START RECORDS PROVIDED
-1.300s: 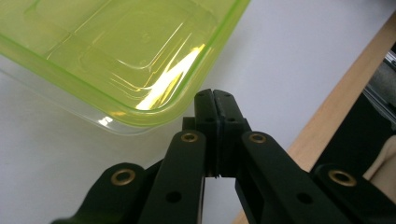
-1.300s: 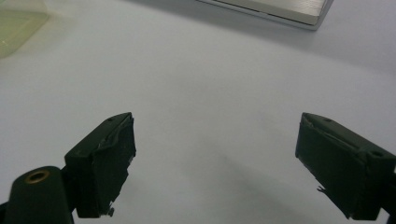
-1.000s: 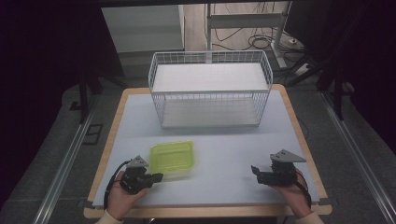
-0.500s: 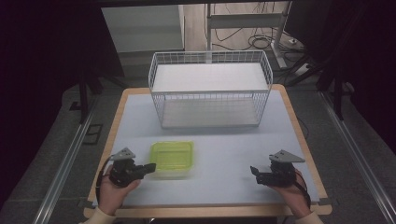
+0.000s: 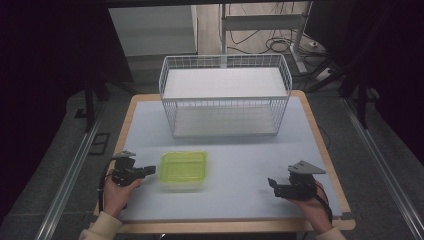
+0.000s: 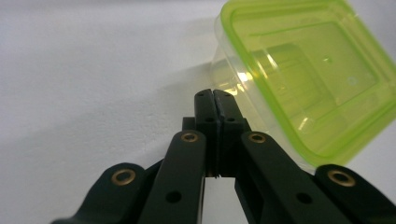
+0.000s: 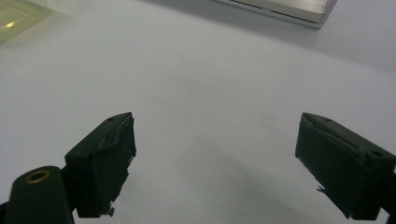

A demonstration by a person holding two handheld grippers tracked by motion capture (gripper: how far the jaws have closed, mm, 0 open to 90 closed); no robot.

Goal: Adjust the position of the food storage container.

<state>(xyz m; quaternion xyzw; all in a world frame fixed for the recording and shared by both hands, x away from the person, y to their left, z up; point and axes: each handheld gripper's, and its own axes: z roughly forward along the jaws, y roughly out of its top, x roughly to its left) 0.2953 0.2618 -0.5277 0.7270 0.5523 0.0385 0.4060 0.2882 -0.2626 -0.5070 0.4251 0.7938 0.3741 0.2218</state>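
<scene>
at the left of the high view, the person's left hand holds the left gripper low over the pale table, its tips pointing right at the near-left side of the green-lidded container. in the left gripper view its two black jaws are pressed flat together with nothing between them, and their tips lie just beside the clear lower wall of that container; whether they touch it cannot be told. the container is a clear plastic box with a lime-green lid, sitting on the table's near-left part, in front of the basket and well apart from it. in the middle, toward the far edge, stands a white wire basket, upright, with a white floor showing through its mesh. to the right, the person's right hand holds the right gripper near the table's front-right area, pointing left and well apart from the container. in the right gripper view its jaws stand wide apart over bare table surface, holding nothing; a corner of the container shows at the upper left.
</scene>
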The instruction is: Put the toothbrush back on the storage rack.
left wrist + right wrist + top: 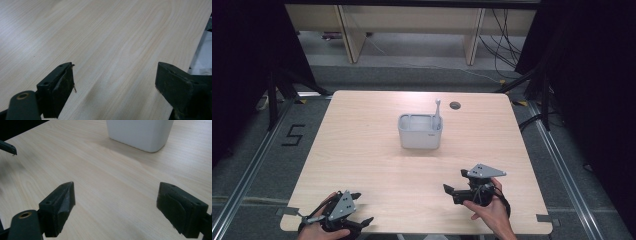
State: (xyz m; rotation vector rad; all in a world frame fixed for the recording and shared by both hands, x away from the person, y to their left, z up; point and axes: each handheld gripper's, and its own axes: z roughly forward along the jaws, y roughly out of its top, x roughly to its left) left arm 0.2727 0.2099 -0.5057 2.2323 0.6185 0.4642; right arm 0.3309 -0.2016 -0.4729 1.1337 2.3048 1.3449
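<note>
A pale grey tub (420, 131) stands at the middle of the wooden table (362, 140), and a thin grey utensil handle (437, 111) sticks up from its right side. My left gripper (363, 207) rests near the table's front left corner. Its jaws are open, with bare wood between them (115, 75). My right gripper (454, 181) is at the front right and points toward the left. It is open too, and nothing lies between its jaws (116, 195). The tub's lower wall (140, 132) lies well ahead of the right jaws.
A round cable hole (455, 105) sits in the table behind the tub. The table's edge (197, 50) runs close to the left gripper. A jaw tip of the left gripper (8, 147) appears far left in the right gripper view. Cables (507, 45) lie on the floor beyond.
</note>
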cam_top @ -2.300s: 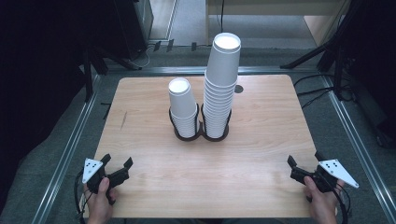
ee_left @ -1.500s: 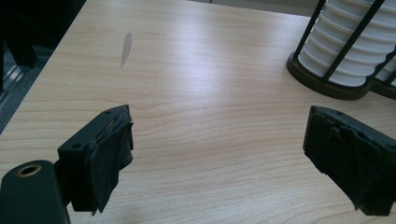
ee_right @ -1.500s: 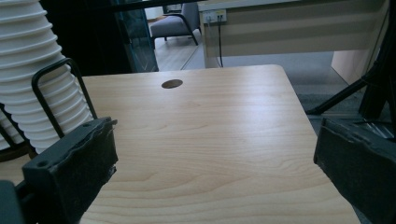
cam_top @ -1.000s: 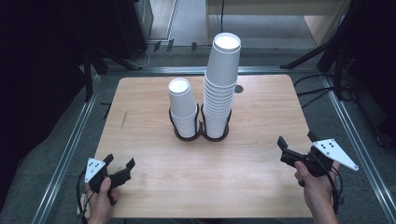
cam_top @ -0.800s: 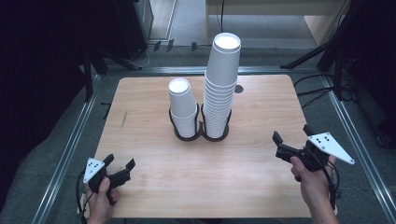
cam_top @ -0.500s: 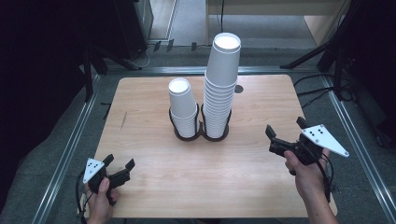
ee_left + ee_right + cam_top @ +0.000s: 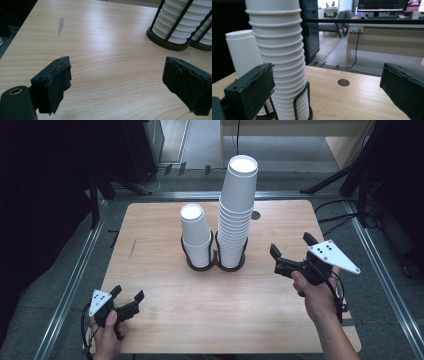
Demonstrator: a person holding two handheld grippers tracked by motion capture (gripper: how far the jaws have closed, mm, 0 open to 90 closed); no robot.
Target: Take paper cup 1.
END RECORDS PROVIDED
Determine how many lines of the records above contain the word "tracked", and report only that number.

TASK OUTPUT: 2